§ WHAT THE TASK ASKS: When the line containing "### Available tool" appears in the data below, begin copying there and stop only after the line containing "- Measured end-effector".

Recorded data
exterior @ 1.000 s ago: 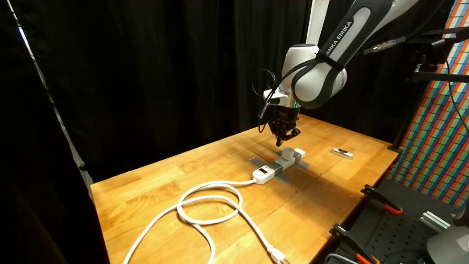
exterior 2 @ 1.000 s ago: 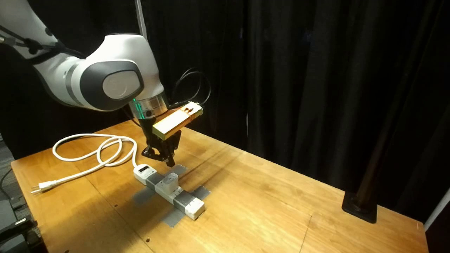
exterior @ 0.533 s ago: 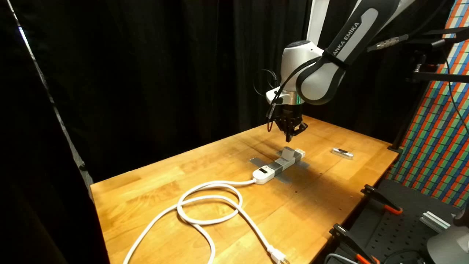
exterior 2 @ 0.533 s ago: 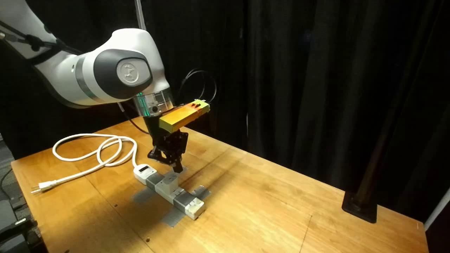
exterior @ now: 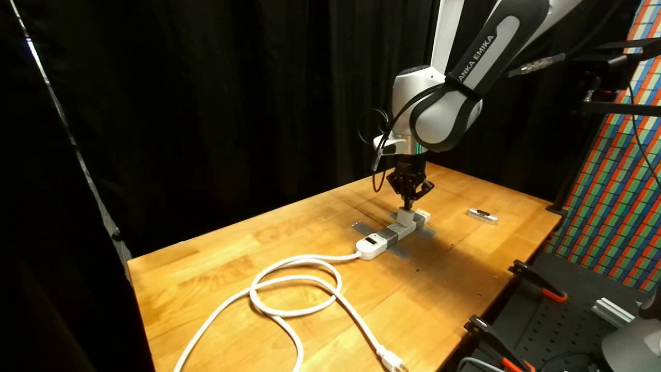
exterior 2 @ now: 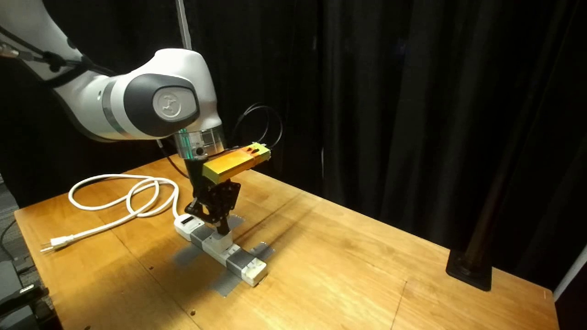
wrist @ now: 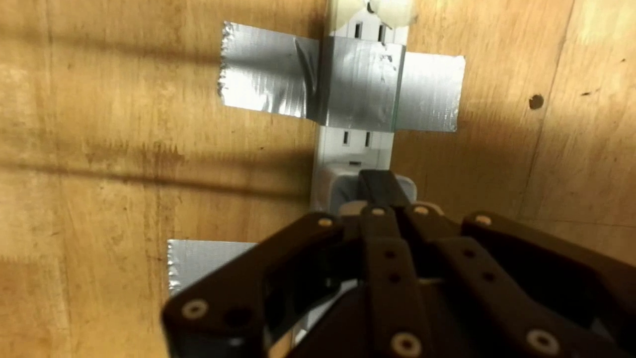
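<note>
A white power strip point(exterior: 372, 247) lies on the wooden table, held down by grey tape point(wrist: 365, 82). Plugged into its middle is a whitish block-shaped adapter point(exterior 2: 220, 243), which stands up from the outlets. My gripper point(exterior: 408, 206) points straight down over that adapter, its fingertips at the adapter's top face and apparently touching it. In the wrist view the gripper point(wrist: 380, 176) has its fingers pressed together with nothing between them. They cover part of the adapter point(wrist: 343, 189); open outlet slots show just beyond it.
The strip's white cord point(exterior: 310, 258) loops across the table to a plug point(exterior: 391, 359). A small silver object point(exterior: 483, 215) lies apart from the strip. Black clamps point(exterior: 537, 279) grip the table edge, and a black post base point(exterior 2: 468, 270) stands at a far corner.
The shut gripper has shifted sideways over the adapter and then come down, so its tips now meet the adapter's top. Strip, adapter and cord look unmoved.
</note>
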### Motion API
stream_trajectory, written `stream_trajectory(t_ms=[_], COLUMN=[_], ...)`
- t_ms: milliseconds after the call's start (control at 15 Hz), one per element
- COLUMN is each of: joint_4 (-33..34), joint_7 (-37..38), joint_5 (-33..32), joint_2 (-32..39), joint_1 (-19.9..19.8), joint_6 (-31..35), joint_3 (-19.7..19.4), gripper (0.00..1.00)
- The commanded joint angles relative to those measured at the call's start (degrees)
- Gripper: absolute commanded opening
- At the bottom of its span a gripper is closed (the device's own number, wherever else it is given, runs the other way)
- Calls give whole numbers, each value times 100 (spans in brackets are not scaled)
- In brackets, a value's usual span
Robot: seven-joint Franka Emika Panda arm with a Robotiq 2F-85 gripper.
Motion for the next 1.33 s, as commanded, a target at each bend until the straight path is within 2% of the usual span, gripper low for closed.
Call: stream_trajectory(t_ms=[0,400,933,1267], joint_4=[156,93,-39,-212], joint_7=[-293,-554,-322,-300], joint_5=[441,983,684,557], joint_2=[141,218,296,230], joint_1=[-150,-293,-258,-214], joint_6=[-29,111,337,448], joint_3=[180,276,13,11], gripper=[0,0,0,0])
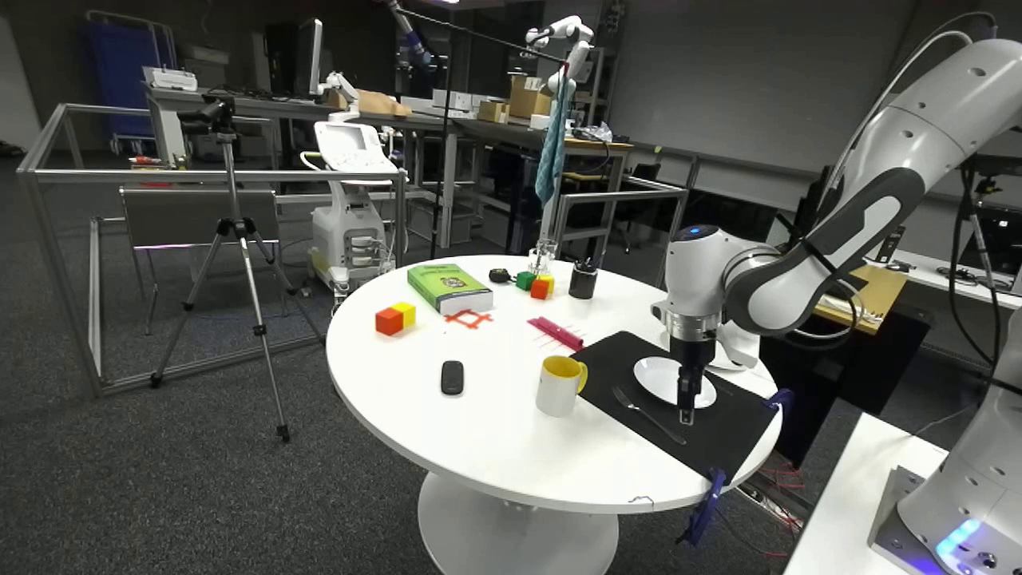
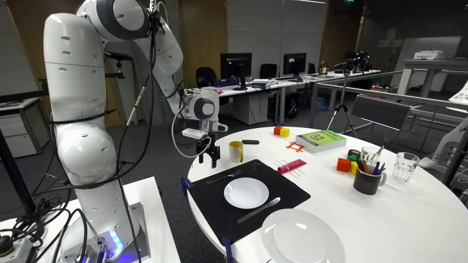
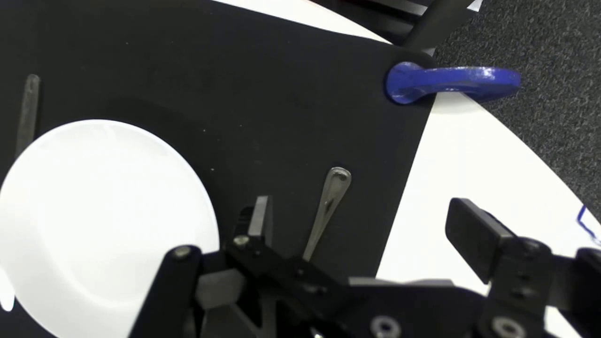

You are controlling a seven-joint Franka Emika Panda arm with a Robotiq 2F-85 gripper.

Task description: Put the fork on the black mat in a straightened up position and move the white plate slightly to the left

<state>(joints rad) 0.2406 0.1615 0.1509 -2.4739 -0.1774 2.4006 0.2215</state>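
Note:
The fork (image 1: pixel 651 417) lies flat on the black mat (image 2: pixel 219 215) in both exterior views, between the white plate (image 2: pixel 246 193) and the mat's long edge. It is nearly parallel to that edge, slightly slanted. In the wrist view the fork's handle (image 3: pixel 326 209) shows; its tines are hidden behind the gripper. The white plate (image 3: pixel 108 211) sits on the mat, left of the handle there. My gripper (image 3: pixel 366 225) is open and empty, above the table at the fork's side of the mat. The handle appears between its fingers, closer to the left one. The gripper (image 2: pixel 207 162) touches nothing.
A knife (image 2: pixel 259 210) lies on the mat beyond the plate. A larger plate (image 2: pixel 303 237) stands beside the mat. A white and yellow mug (image 1: pixel 556 391) stands close to the mat's fork side. Blue clamps (image 3: pixel 450 82) hold mat corners at the table edge.

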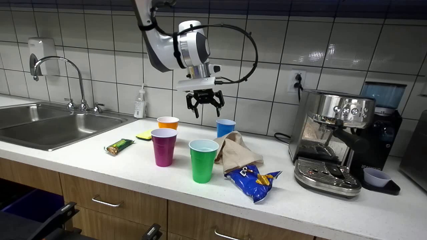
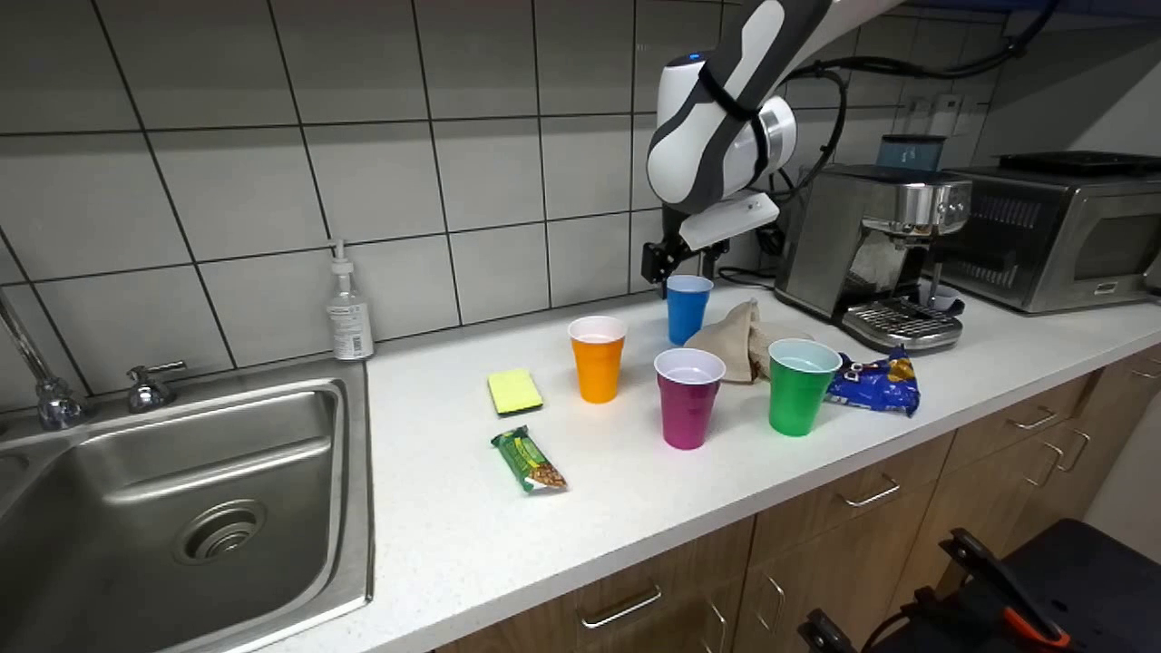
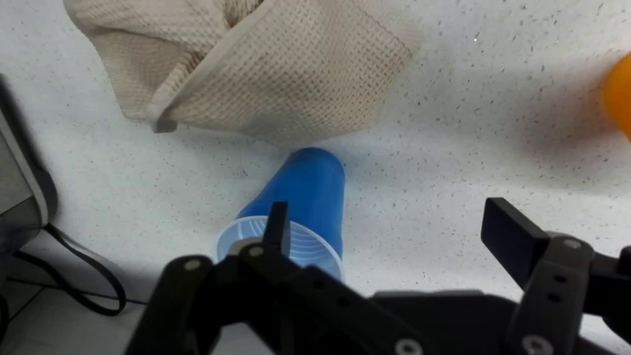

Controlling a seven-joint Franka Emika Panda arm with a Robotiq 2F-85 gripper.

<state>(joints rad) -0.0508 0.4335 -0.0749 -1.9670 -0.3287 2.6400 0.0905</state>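
Observation:
My gripper [image 1: 207,113] is open and empty, fingers pointing down, above the back of the counter. In the wrist view its wide-apart fingers [image 3: 387,209] show with bare counter between them. The blue cup [image 3: 315,187] stands upright below; the finger at left overlaps its rim in that view, and the cup sits lower than the fingertips in an exterior view [image 1: 225,128]. A beige cloth [image 3: 276,74] lies crumpled beside the blue cup. An orange cup [image 2: 598,363] stands to the other side, partly seen in the wrist view [image 3: 620,96].
A purple cup [image 1: 164,148], green cup [image 1: 203,163] and blue snack bag [image 1: 252,181] stand or lie nearer the front edge. A yellow sponge [image 2: 514,390], green snack bar [image 2: 529,460], soap bottle [image 2: 348,313] and sink [image 2: 349,508] are at one side; the coffee machine [image 1: 328,133] at the other.

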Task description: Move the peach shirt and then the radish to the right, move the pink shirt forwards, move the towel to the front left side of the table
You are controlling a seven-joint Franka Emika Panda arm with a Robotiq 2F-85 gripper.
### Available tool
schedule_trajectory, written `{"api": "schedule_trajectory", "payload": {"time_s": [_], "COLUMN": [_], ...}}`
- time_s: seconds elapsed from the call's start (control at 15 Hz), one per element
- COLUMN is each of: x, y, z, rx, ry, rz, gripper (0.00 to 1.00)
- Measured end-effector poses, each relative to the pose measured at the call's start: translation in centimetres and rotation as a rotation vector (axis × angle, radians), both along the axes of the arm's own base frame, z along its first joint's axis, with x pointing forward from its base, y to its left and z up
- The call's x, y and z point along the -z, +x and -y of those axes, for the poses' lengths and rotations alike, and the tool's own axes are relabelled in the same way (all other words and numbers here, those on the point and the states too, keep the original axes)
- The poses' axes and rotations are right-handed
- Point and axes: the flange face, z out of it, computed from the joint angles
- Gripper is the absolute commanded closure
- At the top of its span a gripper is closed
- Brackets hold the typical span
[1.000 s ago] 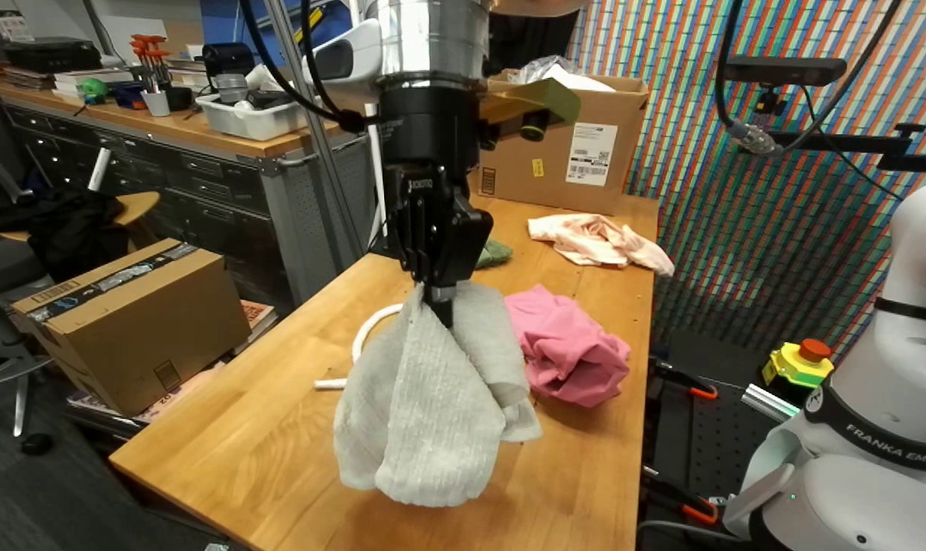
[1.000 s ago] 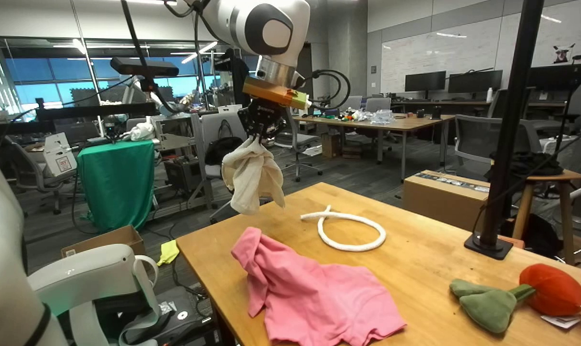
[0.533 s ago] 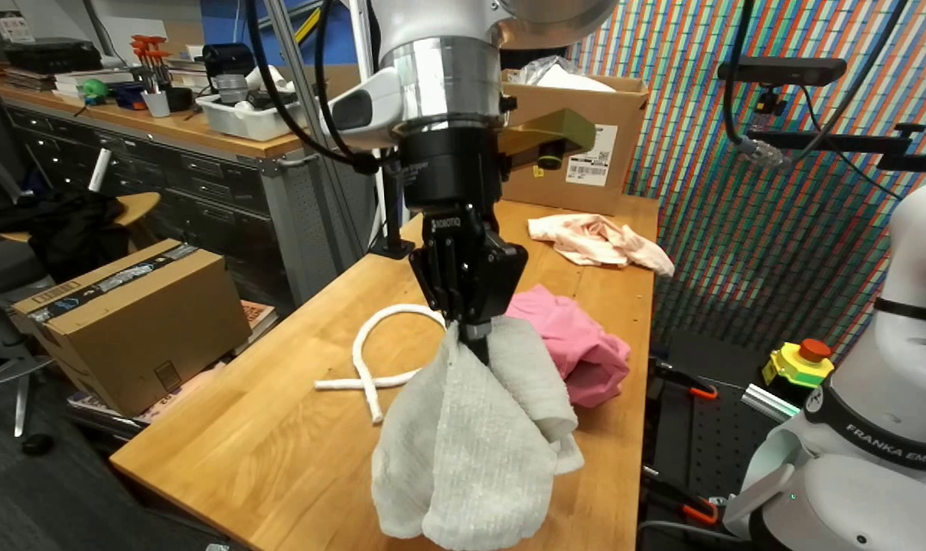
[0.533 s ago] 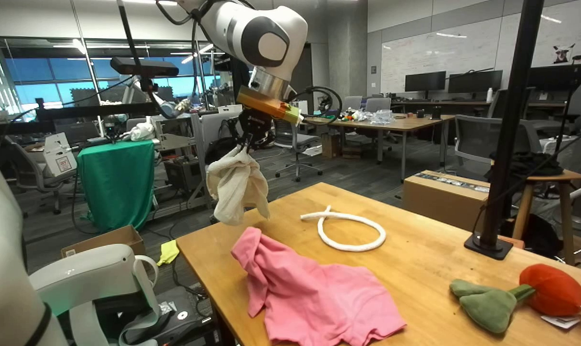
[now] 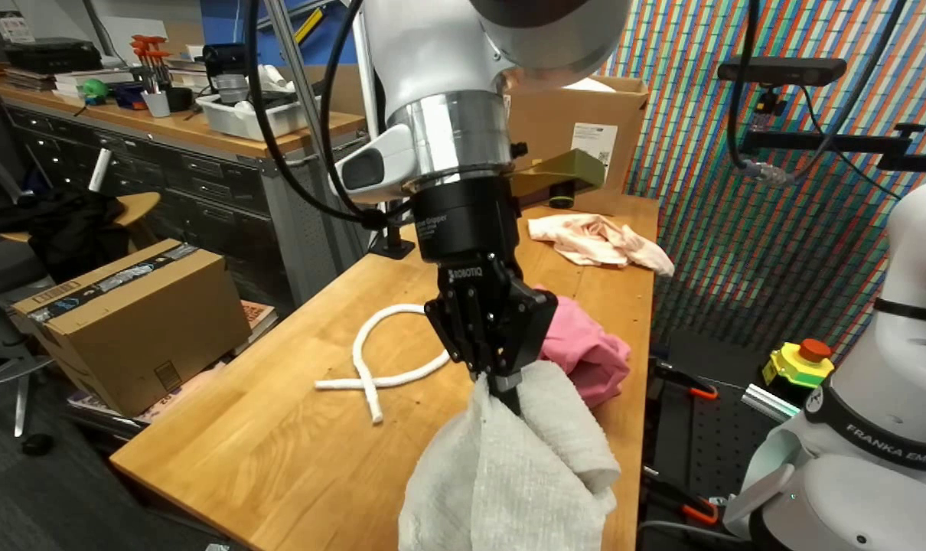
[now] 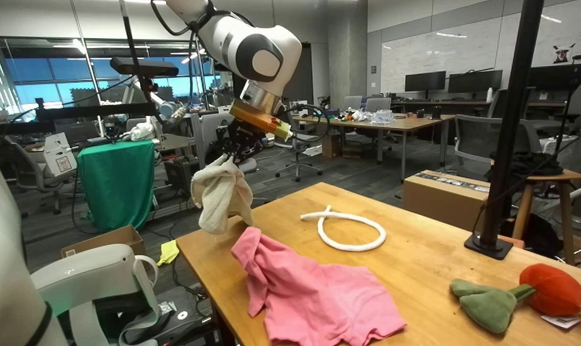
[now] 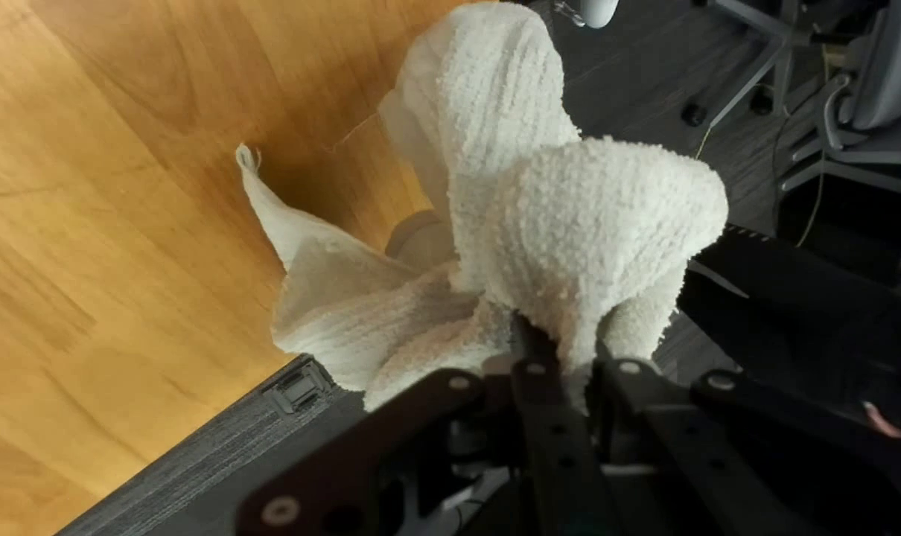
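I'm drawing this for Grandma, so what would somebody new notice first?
Probably the pale towel, hanging from the gripper near the edge of the wooden table. Then the bright pink shirt, lying rumpled on that table. In an exterior view, the plush radish, red and green, lies there too, near a black pole.

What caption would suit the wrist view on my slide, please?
Gripper holding a bunched white towel, with wooden table and dark floor beyond.
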Motion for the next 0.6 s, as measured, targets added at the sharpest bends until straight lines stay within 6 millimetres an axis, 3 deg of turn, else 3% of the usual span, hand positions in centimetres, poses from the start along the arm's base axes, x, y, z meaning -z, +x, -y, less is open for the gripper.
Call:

§ ANSWER TO THE EXERCISE:
### Available tool
schedule_trajectory, written `{"api": "schedule_trajectory", "payload": {"time_s": [_], "COLUMN": [_], ...}}`
- time_s: seconds elapsed from the call's start (control at 15 Hz), one per element
- COLUMN is each of: x, y, z, rx, ry, rz, gripper (0.00 to 1.00)
- Measured end-effector poses, each relative to the pose measured at the call's start: translation in centimetres and rotation as a rotation vector (axis × angle, radians), both along the axes of the arm's own base frame, z along its first joint's axis, with x pointing forward from its base, y to its left and z up

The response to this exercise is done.